Staunton, July 27 – Forty years ago, Central Asian countries experienced only two or three 35 to 40 degree centigrade days each summer; now, they suffer from 15 to 20; and the World Bank projects that Turkmenistan alone will see its average temperature rise by more than five degrees centigrade by the end of this century.
Unless something is done, the heating up of the region as a result of climate change will have far greater and more negative consequences for the region than any other factor, Roman Vakulchuk, a specialist on the region at the Norwegian Institute of International Affairs (cabar.asia/ru/izmenenie-klimata-v-tsentralnoj-azii-tochka-nevozvrata-projdena).

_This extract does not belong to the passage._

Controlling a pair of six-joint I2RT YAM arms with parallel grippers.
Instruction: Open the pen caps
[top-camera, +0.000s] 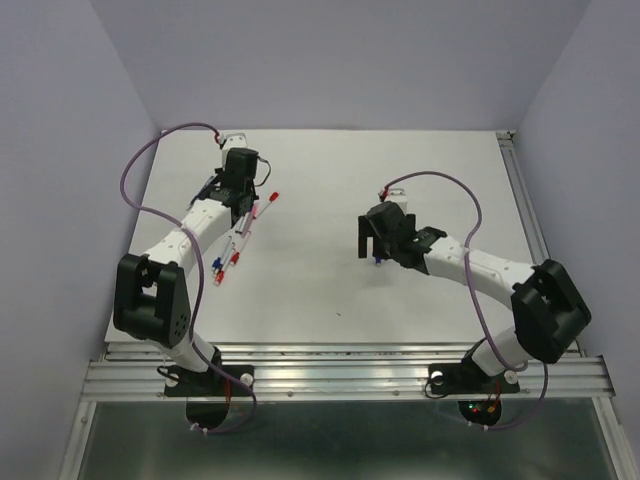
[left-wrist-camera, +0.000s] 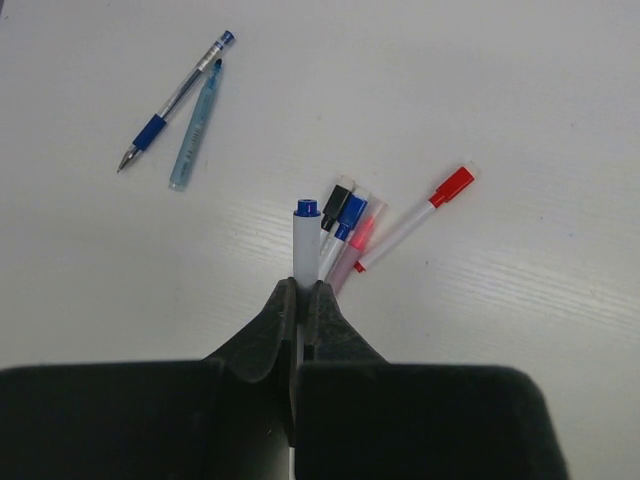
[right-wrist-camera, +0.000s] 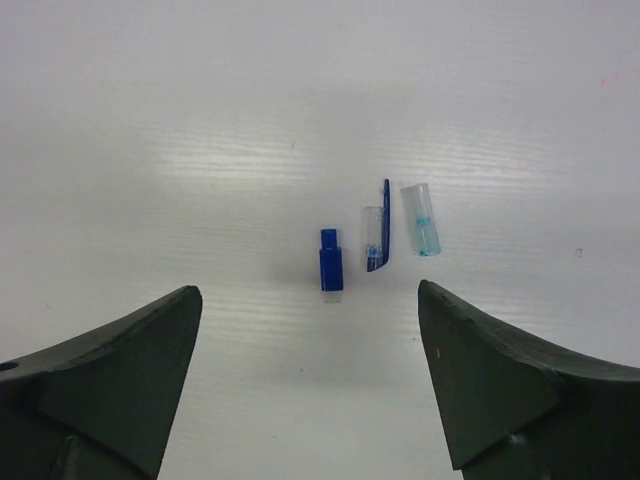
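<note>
Nearest in the top view, two arm bases (top-camera: 215, 380) sit at the desk's (top-camera: 330, 290) near edge. The left gripper (top-camera: 243, 212) works near the far left corner and the right gripper (top-camera: 372, 248) hangs right of centre.

From the left wrist, the fingers are clenched on a white pen (left-wrist-camera: 304, 245), probably to steady it for uncapping. A red cap (left-wrist-camera: 453, 186) beside it is not yet pulled.

From the right wrist, the jaws stand wide apart above loose caps, a dark blue cap (right-wrist-camera: 330, 262) and a light blue cap (right-wrist-camera: 422, 232).
</note>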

This trend is leading to land degradation, water shortages, power shortages, rapid desertification, the collapse of infrastructure, and increased rates of some diseases, all of which threaten the societies of the region. But unfortunately, Vukalchuk says, these problems are receiving almost no attention from the scholarly community or the governments involved.

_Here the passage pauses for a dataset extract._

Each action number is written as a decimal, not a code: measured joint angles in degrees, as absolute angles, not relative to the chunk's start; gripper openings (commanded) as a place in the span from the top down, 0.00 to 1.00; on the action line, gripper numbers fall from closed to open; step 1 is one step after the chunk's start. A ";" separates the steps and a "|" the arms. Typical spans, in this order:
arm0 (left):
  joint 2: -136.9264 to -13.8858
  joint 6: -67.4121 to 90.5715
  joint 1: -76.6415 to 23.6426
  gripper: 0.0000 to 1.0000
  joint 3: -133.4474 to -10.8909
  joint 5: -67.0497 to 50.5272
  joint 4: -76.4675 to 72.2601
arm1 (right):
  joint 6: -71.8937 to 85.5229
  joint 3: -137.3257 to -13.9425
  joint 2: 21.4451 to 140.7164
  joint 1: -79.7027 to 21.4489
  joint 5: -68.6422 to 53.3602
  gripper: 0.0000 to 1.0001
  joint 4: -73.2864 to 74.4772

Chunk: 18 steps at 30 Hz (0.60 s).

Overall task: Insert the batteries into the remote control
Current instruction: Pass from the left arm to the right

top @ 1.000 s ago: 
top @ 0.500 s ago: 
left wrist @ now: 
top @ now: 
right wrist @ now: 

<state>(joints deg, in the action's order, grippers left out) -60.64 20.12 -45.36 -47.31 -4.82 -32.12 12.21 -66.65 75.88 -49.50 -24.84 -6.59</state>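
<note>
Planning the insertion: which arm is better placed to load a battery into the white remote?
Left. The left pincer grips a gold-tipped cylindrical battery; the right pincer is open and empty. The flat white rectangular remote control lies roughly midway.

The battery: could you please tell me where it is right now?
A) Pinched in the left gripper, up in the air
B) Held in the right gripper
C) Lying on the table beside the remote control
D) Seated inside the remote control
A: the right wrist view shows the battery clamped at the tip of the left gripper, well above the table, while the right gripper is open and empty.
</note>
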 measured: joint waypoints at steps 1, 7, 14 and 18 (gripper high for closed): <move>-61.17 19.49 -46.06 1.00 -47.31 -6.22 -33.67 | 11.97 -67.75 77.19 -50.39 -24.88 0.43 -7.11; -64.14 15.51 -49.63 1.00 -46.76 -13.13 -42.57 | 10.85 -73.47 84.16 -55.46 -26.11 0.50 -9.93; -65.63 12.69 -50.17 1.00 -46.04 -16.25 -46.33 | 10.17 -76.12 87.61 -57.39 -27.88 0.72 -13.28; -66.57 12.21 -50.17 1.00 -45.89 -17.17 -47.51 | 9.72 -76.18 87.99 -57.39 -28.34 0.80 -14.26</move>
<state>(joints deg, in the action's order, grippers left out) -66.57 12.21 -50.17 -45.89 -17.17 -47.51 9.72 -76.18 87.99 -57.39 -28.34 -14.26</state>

Over the last 30 years, not a single panel at any of the 1305 academic conferences devoted to Central Asia discussed climate problems, and only 33 articles about of a total of 13,488 articles in scholarly journals on Central Asia did so. Moreover, until recently, the governments in the region ignored the problems or assumed that they were not that serious.
Recently, there has been some recognition by the governments that the problems are serious and even that they require a regional rather than a country-by-country approach, but so far the academic communities in the region and abroad have generally failed to keep up or contribute to a resolution of the problems.
If that continues, the future of Central Asia may be bleak not because of Islamist radicalism or terrorism or demography but because of climate change – and it is rapidly approaching the point, Vakulchuk says, where no one will be in a position to prevent a general disaster.